Apresentador da Globo defende “prova” para poder votar

Na edição desta quarta-feira do Bom Dia Brasil, da Rede Globo, o apresentador Alexandre Garcia fez uma defesa do fim do voto universal e da volta do voto censitário, dizendo que “muita gente sonha com isso”. Garcia usou a mensagem de um internaut

O apresentador achou “ousada” a idéia do internauta Nemer Sanches de Souza, Belo Horizonte, mas garantiu que “tem muita gente falando a respeito”. Tomou algumas cautelas e não fez relação direta com a onda de preconceito contra os brasileiros mais pobres e menos escolarizados, que garantem o grosso do favoritismo de Lula na eleição presidencial. Ressalvou que “haveria a crítica de que isso é elitismo”. Mas não escondeu sua simpatia pela idéia.



Uma idéia do tempo do Império



A idéia de só dar o direito de voto aos “mais esclarecidos” não é nada nova. Aliás, tem alguns séculos, é muito mais velha que o sufrágio universal, que confere a todo cidadão um voto, e só se impôs no mundo depois de uma longa luta dos trabalhadores.



Primitivamente, a discriminação não era para dar voto aos “mais esclarecidos” e sim, menos hipocritamente, aos mais ricos. No Brasil, a primeira Constituição aprovada ficou conhecida como “Constituição da Mandioca” porque só dava o direito de voto a quem tivesse renda anual superior ao valor de  5,4 toneladas de mandioca.
O voto censitário com base na renda vigorou durante todo o Império. Pela lei de 1872, ficavam excluídos os brasileiros com renda anual inferior a 200 mil réis, assim como os escravos, as mulheres, os mendigos e os não-católicos.

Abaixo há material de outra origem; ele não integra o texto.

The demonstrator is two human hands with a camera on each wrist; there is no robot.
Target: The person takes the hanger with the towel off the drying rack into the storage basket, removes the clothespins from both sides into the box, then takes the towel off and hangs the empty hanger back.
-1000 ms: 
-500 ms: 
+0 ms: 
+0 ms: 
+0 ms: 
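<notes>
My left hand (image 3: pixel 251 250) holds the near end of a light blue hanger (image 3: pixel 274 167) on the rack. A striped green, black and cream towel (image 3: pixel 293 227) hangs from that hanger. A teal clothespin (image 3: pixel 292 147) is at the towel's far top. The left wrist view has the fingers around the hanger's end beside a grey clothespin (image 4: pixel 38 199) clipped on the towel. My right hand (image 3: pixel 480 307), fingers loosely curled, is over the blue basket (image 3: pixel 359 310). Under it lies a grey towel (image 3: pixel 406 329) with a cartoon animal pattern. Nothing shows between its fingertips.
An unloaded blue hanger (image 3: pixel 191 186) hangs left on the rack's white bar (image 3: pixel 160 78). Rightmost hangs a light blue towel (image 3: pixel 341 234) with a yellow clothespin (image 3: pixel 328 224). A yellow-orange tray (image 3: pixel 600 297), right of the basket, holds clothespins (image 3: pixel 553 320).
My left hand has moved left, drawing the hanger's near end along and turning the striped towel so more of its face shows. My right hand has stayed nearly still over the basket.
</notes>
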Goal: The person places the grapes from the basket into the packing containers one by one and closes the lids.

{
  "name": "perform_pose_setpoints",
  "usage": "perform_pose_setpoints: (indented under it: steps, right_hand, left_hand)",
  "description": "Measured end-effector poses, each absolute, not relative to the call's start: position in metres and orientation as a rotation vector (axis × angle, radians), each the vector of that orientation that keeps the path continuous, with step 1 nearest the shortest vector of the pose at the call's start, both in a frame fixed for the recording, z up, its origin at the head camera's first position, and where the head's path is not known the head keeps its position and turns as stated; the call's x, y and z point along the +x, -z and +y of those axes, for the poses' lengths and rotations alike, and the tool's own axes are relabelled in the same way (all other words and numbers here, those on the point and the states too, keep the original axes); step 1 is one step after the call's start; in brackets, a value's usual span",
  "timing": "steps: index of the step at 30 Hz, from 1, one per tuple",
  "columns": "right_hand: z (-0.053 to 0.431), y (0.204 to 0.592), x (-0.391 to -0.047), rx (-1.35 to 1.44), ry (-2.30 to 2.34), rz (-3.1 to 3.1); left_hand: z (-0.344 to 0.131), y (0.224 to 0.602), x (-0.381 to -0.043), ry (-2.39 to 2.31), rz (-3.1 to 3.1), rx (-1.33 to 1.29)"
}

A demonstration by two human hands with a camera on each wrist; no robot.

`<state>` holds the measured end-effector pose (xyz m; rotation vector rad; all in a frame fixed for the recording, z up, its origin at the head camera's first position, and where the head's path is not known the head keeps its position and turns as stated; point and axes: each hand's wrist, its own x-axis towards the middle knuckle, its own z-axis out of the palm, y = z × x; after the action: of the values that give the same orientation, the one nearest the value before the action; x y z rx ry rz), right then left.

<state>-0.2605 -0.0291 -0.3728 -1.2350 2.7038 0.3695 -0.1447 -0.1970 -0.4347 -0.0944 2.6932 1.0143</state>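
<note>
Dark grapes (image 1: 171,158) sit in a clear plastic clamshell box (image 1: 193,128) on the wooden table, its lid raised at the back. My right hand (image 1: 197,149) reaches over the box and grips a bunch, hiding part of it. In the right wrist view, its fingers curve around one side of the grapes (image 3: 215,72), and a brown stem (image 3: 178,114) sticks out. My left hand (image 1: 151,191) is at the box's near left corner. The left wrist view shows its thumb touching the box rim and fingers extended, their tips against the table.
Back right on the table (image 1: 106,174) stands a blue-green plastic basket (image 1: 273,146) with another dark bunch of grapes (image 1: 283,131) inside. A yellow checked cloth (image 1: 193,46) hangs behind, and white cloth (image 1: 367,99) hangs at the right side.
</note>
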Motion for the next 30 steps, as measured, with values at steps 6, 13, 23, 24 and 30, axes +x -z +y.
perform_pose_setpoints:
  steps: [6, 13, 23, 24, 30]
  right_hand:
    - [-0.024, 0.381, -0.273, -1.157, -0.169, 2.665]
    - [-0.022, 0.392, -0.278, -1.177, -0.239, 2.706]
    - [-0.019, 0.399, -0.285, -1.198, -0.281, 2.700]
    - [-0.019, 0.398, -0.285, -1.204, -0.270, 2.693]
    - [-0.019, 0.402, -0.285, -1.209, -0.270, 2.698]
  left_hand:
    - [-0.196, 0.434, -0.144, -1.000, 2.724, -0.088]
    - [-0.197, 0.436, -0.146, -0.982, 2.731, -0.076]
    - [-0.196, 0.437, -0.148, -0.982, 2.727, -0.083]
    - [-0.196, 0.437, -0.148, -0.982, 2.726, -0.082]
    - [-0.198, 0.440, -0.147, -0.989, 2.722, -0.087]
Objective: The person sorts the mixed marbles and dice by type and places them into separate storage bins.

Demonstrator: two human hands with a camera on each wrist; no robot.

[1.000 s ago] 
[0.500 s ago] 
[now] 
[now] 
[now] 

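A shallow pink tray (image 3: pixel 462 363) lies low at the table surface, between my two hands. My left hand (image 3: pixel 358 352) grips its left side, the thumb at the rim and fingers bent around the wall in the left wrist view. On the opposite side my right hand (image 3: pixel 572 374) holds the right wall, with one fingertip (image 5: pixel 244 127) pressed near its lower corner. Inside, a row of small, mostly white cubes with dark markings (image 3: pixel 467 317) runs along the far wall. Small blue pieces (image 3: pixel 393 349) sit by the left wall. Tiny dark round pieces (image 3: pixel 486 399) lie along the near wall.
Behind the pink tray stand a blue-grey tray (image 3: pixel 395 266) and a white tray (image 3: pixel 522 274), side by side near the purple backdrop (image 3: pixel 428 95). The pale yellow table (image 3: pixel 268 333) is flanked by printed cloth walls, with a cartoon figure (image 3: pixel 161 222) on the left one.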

Na República, discriminação muda mas não morre



O tema voltou a ser discutido na primeira Assembléia Constituinte republicana, em 1991. E o veto ao voto dos pobres foi substituído pelo veto ao voto dos analfabetos (que, no Censo Demográfico de 1890, formavam 85,2% da população brasileira).
No debate da Constituinte, ficou explícito que a nova discriminação era apenas uma maneira mais sutil de dar prosseguimento à antiga. Democratas avançados, como Lauro Sodré, tentaram derrubar o “esbulho”, em nome da “elevação do proletariado”. Foram, no entanto, derrotado pela maioria dominada pela grande lavoura. Ficaram de fora do direito de voto, além dos analfabetos, as mulheres e os menores de 21 anos.



Com a Revolução de 30, o sistema eleitoral brasileiro deu novos passos. Caíu o voto em aberto (que facilitava as pesssões dos “coronéis”), triunfou o voto das mulheres e a idade mínima reduziu-se para 18 anos. Permaneceu, porém, o veto aos analfabetos.



Vitória da “Constituição Cidadã”



Só meio século depois, na Constituinte de 1988, o sufrágio universal triunfou no Brasil, com a aprovação do sistema atual. O voto do analfabeto foi conquistado, embora facultativo, e os jovens de 16 a 18 anos também adquiriram esse direito. Um último passo democratizante foi dado nos anos 90 com a introdução da urna eletrônica, que facilitou a prática do voto por parte dos menos letrados.



 O artigo 14 da Constituição de 1988, a “Constituição Cidadã”, estabelece que “a soberania popular será exercida pelo sufrágio universal e pelo voto direto e secreto, com valor igual para todos”. A Carta Magna parte do pressuposto de que todos são iguais e a maior renda, ou instrução, não cria cidadãos de primeira classe. Nota-se, portanto, que a “sugestão ousada” para Alexandre Garcia, é matéria vencida há 18 anos.



Veja a íntegra do comentário do apresentador da Rede Globo:




“Uma sugestão ousada, mas que tem muita gente falando a respeito. Se houvesse uma lei obrigando a uma prova para ter título de eleitor, como se exige para ter carteira de motorista, haveria a crítica de que isso é elitismo, que só daria o direito do voto aos mais esclarecidos. Mas muita gente sonha com isso: que o eleitor tivesse que mostrar, provar, que sabe o que é um país, um Estado, um município; que poderes tem um presidente, um governador, um prefeito, um senador, deputados federais e estaduais e vereadores; que soubesse de onde vem o dinheiro que os governos usam para fazer viadutos ou programas sociais. Isso, talvez, devesse ser ensinado na escola, mas saiu da escola por ter sido imposto no governo militar. Poder-se-ia argumentar que só cidadãos pudessem votar, e quem não souber exercer a cidadania, então, não poderia votar. Mas aí poderia estar perto de um regime de castas. Enfim, como diria um candidato derrotado: só a educação pode salvar. Essa mensagem só teve 2,5% da preferência dos eleitores. Mau sinal.”